Interpretability and Model Understanding
Grammar books and language learning resources similarly provide a means to analyze how LLMs acquire new information and how they use their existing knowledge to reason over new inputs. They can be used to better understand models’ inner workings via tasks such as grammar induction (Kim et al., 2020). For instance, an interesting question is whether the sentences a model retrieves via RAG are similar to those consulted by a human when translating into a new language.
NLP and Linguistics
To make most use of such resources, both in obtaining and understanding the data as well as interpreting model results requires collaborating with linguists. MTOB provides an example of how such a collaboration can look like in practice, with the linguist actively participating in the research and co-authoring the paper. Such inter-disciplinary collaborations, while challenging and complex, are often a breath of fresh air—so I hope to see more of them in the future.

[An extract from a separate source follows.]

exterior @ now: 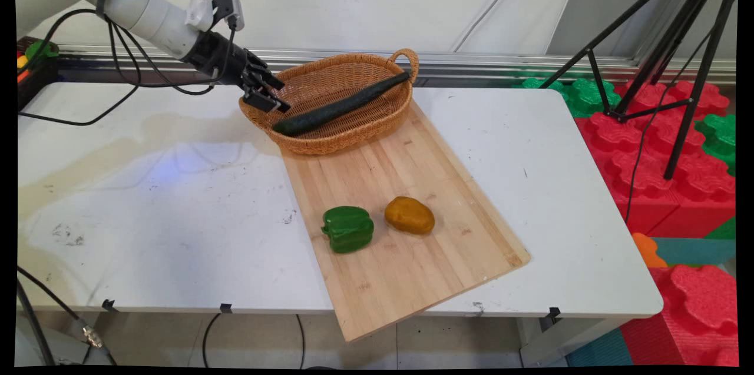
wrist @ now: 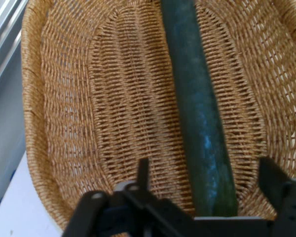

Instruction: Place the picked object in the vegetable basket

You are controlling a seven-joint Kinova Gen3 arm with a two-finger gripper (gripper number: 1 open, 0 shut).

Note that the term “low-resource” is typically a misnomer as many low-resource languages have data available; it may just not be easily accessible due to being in different formats, in another modality, etc. I’ll still use it here as we will strictly talk about the data available in pre-training for these languages.
We have studied transfer to languages with unseen scripts in prior work (Pfeiffer et al., 2021) though many of these scripts have likely been seen by more recent LLMs.
I use the term true zero-shot MT to contrast with zero-shot MT (Johnson et al., 2016), which refers to the setting where a language has monolingual but no parallel data in pre-training. The term also relates to the usage of the term true few-shot learning (Perez et al., 2021), which does not use any other held-out examples.
There are many factors that affect the choice of the target language for true zero-shot MT: Many languages don’t have a standardized orthography; others use a different script, which may complicate processing; connecting with native speakers and finding data may be difficult for many languages; language similarity plays an important role for learning a new language; finally, some communities do not approve the use of MT for their language.
Note that this is a text-centric perspective of zero-shot MT. In practice, for such local languages we can also expect the existence of raw speech with translations (Bird, 2022).
We excluded these books from our data as they are mainly in English with examples in the target language rather than the monolingual target language data that we wanted to collect.
Kalamang is spoken in the Western part of the island of New Guinea—part of Indonesia—while the Eastern part of the island is part of Papua New Guinea. Incredibly, Papua New Guinea and Indonesia are also the two countries with the most languages in the world. See (Koto et al., 2022) for an overview of NLP challenges for Indonesian languages and this AACL 2023 Tutorial for the current status of NLP in Southeast Asia.